# [TASK OBJECTIVE]
Find the line containing "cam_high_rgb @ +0" in the material below, then please transcribe it and each line after it exactly, without the pictures.

# [SUPPLIED MATERIAL]
__________________________________________________

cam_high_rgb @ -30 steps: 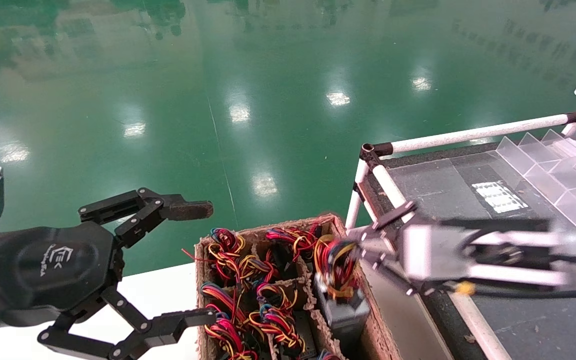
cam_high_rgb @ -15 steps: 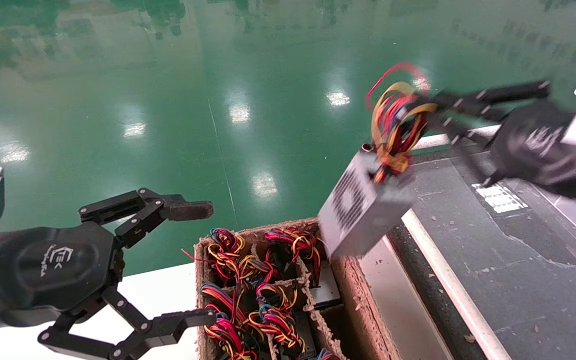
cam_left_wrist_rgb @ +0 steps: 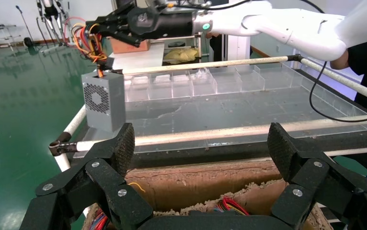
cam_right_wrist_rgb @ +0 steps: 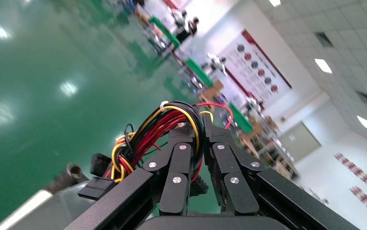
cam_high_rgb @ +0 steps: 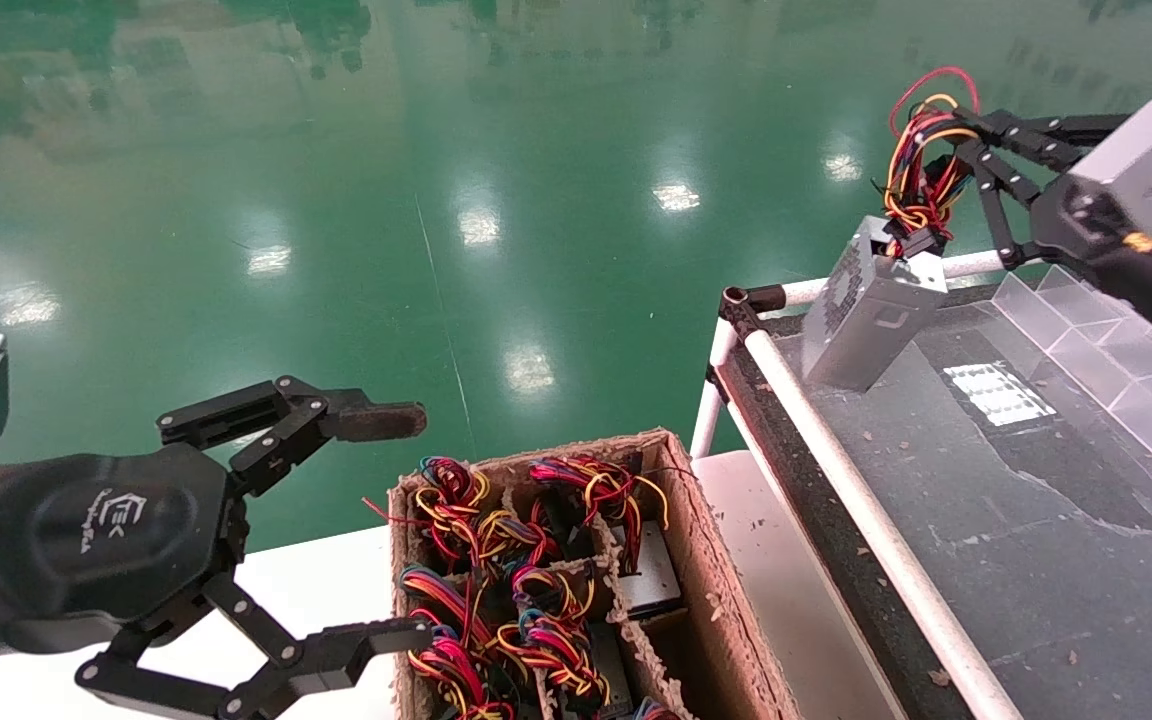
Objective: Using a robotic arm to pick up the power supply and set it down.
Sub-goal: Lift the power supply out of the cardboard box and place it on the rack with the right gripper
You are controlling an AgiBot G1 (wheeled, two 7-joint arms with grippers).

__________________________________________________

# [WORKED SOLUTION]
cam_high_rgb @ +0 steps: 
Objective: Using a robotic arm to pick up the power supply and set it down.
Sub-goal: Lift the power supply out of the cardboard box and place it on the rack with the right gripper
You are controlling an AgiBot G1 (wheeled, two 7-joint arms with grippers).

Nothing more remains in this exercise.